§ **EXERCISE INSTRUCTIONS**: Using the data that follows, report how many lines include "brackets"; output no other text.

§ **DATA SHOWN**:
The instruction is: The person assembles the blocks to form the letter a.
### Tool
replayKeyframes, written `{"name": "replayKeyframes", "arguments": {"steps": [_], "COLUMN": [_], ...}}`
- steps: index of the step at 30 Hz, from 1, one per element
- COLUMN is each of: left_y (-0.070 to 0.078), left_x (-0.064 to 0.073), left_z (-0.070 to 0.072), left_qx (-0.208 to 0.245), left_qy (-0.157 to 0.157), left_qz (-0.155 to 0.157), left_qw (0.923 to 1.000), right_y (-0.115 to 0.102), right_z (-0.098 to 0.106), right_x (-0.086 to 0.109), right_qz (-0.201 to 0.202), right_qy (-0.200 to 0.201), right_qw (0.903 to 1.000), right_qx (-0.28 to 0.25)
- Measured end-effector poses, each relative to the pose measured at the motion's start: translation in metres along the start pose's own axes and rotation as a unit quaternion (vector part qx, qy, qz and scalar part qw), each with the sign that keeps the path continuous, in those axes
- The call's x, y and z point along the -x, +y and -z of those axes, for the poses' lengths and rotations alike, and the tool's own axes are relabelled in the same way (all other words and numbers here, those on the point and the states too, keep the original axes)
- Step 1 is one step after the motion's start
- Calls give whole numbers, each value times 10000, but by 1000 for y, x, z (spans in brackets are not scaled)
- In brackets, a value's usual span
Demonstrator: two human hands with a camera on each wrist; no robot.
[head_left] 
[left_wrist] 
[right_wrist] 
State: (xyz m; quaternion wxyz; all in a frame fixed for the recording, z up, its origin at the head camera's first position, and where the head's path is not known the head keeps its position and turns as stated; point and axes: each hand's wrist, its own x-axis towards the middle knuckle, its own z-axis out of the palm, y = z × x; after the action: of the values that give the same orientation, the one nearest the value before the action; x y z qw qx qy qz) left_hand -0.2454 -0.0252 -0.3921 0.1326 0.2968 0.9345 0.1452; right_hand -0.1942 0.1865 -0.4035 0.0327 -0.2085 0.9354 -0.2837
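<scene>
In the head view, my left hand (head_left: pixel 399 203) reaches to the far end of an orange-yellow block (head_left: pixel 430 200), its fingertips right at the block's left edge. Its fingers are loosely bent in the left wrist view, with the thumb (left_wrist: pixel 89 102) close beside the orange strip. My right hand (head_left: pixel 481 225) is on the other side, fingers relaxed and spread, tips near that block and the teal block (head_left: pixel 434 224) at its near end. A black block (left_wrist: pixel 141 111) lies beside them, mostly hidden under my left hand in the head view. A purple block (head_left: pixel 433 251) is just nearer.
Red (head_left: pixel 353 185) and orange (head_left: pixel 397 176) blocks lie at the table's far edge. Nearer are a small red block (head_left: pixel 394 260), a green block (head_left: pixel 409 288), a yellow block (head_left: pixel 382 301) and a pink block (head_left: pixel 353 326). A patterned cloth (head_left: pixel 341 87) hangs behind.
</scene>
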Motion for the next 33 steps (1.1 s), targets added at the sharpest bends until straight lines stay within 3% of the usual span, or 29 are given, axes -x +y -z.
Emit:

§ **RESULT OF THIS TASK**: 2